The transformation of the lithospheric mantle beneath South China Block (SCB): constraints from petrological and geochemical studies of Daoxian and Ningyuan basalts and their melt inclusions

ABSTRACT

The lithospheric mantle beneath the South China Block (SCB) underwent a dramatic transformation from depleted to enriched during late Mesozoic. With a view to deeply understand this process, here we investigate the Mesozoic basalts and their melt inclusions from the Daoxian and Ningyuan regions within the central SCB. The geochemical features of the melt inclusions in these basalts suggest that these rocks originated from the lithospheric mantle enriched through interaction with K-rich aqueous fluids released from subducted Palaeo-Pacific oceanic sediments, whereas the Ningyuan basalts were mainly derived from the asthenospheric mantle source.

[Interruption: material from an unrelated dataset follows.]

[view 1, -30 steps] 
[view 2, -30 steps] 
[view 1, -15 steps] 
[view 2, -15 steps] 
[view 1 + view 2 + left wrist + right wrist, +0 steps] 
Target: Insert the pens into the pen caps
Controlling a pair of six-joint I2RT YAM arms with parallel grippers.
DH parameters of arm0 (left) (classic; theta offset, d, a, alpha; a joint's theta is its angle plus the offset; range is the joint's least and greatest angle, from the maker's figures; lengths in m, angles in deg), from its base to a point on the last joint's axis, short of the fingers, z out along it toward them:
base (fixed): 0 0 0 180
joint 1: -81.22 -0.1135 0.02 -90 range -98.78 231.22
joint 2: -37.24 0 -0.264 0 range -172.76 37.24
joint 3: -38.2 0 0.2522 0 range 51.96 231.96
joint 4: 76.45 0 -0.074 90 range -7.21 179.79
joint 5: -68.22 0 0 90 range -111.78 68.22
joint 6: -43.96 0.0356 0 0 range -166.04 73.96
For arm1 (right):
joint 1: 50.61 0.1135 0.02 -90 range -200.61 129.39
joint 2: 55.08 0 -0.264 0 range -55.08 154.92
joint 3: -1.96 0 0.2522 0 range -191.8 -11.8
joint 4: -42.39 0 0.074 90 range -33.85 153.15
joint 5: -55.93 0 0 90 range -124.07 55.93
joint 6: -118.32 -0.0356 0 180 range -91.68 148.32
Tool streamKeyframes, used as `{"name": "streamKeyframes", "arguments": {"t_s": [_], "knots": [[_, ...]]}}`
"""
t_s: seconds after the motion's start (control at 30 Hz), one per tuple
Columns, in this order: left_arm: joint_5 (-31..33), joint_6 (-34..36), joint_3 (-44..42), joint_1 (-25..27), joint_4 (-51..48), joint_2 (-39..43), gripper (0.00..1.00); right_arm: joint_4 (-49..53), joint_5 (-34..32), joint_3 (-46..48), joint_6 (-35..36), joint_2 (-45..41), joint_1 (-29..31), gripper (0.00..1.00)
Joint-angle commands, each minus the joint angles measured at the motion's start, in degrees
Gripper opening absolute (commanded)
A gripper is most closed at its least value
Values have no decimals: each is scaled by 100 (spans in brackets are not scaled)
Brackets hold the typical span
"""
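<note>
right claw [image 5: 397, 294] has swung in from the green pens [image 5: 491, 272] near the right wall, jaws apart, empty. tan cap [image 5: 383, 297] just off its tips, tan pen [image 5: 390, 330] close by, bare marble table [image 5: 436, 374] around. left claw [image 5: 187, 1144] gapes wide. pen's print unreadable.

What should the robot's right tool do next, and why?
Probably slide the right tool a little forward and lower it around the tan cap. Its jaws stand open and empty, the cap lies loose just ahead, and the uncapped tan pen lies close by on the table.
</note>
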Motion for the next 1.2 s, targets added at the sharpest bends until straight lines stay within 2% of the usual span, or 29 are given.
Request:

Geochemical modelling indicates that the Daoxian basalts were generated from 15%-25% of partial melting of garnet lherzolite, whereas the Ningyuan basalts originated from 10%-20% of partial melting of garnet pyroxenites. Our data, combined with those from other Jurassic basalts suggest a temporal evolution of the SCB mantle sources during the Late Mesozoic. Diverse crust–mantle interactions through mixing of the asthenospheric melts with variable proportions of subducted Palaeo-Pacific oceanic sediments might account for the spatial heterogeneity of mantle sources observed beneath the SCB. The transition from Tethyan tectonic realm to the Palaeo-Pacific tectonic regime might have played a significant role in the transformation of the lithospheric mantle beneath the SCB.